As for rich people’s houses being secure, remember the guy who got into the Queen’s bedroom at Buckingham Palace? 'Nuff said.

What medical personnel mean by “a full recovery” often differs from what the rest of us would call a “full recovery”.

For us lay people “full recovery” sounds like “life is back to what it was before”. I think for a lot of medical types it means you’re able to function so as to meet certain criteria, regardless of what you could or couldn’t do before. That’s not the same thing.

Medical doctors don’t always seem to consider the psychological scars left by something. They don’t always regard actual physical scars the same way their patients do. And for damn sure journalists trying to write a story to sell to the public seem to shoot for a “Hallmark ending”, which are damn rare in my experience. Scars and impairments are a real thing. They don’t have to stop you living your life but they continue to affect your life going forward.

Maybe it’s because if my environment of upbringing and of early adulthood but I have always been a bit… bemused? by how fragile and unsecure many average American homes are. At the very least I’d expect on all sides solid doors, key-on-both-sides deadbolts, windows with hard locks/slide stops, hard safety plexiglas, integrated bars in the windowpane grid.

The tradeoff is that then in an emergency it’s harder to run out or for the first responders to bust in…

I think the crime rate in the vast majority of areas in the US is far lower than whatever it is you’re used to

Plus my having a fair likelihood of needing my windows to every so often resist hurricane force wind and what it may be blowing — like I said, it queers my expectations.

This is an important factor. As I got older, I felt the equation changed and I became less concerned about intruders and home invasions and more concerned about having a medical emergency and EMS not being able to get to me.
As a result, I stopped deadbolting the door of my apartment when I was home.

When medical personnel talk about a “full recovery”, they are (obviously) speaking about a full physical and mental recovery. I believe this is pretty much understood by everyone. Well, almost everyone.

Nobody is pretending that there will be no psychological effects to overcome.

mmm

But that may not amount to full mental recovery.

American homes are generally more geared towards fire safety than towards repelling intruders. Most of our homes are made of wood, and burn easily.

I have friends who spent a year in the Czech republic, and it took them a year to get used to having a deadbolt ON THE INSIDE. We’re taught that’s dangerous. He had always believed it was dangerous. He had to keep reminding himself that the concrete apartment complex he lived in was unlikely to catch on fire and trap his family.

And integrated bars in the windows? I hope i never live anywhere where i need that. That’s so incredibly ugly, and i enjoy my view.

25 years ago, I put very good security doors on my moms house.
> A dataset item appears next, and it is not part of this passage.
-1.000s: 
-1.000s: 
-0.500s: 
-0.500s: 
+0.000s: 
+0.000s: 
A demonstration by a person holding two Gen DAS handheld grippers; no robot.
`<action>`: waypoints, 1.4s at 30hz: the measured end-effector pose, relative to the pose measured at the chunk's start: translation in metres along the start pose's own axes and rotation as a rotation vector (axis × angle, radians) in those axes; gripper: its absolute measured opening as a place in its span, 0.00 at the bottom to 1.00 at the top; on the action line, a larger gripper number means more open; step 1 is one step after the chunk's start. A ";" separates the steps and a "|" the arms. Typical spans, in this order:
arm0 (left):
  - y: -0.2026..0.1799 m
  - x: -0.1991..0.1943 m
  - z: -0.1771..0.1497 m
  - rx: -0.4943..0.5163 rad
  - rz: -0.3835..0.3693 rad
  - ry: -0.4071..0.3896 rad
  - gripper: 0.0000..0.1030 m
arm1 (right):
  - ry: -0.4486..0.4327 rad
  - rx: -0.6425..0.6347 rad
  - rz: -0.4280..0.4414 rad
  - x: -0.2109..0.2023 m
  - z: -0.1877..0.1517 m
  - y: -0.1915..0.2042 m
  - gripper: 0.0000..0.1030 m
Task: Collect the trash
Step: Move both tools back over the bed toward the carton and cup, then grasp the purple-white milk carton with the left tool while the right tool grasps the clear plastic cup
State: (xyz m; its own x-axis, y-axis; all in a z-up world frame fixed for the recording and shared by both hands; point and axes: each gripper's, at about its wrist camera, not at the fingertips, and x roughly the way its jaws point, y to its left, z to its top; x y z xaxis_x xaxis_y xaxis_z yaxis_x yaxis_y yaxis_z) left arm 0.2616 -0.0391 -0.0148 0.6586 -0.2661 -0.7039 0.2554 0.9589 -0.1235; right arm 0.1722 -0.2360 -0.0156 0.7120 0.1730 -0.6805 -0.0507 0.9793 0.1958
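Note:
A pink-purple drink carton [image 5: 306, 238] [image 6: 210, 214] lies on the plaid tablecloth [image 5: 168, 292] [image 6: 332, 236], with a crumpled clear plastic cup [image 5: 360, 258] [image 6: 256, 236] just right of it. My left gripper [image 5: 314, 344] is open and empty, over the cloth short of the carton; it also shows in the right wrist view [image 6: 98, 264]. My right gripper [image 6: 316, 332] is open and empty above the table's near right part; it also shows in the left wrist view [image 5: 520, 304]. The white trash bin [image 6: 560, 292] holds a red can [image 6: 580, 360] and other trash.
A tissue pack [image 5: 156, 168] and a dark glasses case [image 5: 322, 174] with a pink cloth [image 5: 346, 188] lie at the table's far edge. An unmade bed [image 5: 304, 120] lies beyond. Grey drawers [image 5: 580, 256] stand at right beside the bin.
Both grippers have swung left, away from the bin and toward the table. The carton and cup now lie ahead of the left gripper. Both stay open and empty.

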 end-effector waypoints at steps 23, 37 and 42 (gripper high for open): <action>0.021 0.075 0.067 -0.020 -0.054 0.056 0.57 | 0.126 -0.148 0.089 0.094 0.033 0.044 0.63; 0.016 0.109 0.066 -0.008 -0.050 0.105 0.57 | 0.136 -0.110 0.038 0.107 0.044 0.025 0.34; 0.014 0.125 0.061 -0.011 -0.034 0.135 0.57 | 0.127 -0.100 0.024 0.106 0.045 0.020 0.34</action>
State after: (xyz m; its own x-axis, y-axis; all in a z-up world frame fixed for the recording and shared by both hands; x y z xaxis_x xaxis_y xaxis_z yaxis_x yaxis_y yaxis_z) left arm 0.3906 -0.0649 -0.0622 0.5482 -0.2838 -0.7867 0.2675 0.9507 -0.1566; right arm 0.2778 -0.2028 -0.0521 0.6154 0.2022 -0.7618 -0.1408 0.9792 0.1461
These things are solid, but would not stop the fire department I am sure.

As My mother aged, I became worried. We tried to get her into assisted living. Then COVID struck. It was a mess. That was her final reason to not go into assisted living.
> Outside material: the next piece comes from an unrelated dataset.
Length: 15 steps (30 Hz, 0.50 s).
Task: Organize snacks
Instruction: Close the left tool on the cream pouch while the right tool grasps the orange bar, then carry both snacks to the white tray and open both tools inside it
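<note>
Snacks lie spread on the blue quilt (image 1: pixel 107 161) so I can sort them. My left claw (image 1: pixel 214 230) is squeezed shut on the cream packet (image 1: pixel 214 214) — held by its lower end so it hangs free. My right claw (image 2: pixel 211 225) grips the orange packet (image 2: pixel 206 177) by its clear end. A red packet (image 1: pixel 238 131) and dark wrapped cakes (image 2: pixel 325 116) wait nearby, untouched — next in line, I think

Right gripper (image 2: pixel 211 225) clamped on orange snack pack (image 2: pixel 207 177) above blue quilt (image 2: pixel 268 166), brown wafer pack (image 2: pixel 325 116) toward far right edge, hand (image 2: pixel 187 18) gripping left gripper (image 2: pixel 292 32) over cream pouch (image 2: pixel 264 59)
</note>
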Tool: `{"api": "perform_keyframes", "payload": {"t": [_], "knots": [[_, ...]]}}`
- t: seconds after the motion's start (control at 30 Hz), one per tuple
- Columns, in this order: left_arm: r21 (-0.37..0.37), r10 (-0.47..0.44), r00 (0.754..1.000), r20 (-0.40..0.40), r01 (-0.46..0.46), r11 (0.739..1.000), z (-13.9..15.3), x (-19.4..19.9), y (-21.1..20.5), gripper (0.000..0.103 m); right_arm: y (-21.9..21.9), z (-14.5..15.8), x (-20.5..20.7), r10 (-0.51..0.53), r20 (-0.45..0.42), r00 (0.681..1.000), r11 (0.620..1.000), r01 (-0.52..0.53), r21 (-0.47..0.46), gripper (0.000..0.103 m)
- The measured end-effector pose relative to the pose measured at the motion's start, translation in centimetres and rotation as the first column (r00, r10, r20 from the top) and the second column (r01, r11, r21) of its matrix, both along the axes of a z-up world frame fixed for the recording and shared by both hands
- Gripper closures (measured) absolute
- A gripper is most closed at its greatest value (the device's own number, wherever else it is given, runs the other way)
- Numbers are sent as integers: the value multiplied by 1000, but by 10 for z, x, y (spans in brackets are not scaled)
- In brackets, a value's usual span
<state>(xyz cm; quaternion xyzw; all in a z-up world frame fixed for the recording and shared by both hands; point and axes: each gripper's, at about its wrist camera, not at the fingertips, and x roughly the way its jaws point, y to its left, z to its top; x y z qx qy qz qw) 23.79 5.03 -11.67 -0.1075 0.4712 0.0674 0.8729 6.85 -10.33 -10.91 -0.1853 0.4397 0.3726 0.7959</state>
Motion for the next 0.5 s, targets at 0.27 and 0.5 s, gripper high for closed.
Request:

I bought her an alarm system. A button she could push and summon help. I put a lock box with a key in it on a door. I called the alarm company to give them the code. I called the fire district and gave them the code to the lock box.

Mom would still not wear the alarm button. Of course she fell, and that ultimately killer her. She did not have the ‘Help Me’ button on. She refused to wear it. Bad way to go man.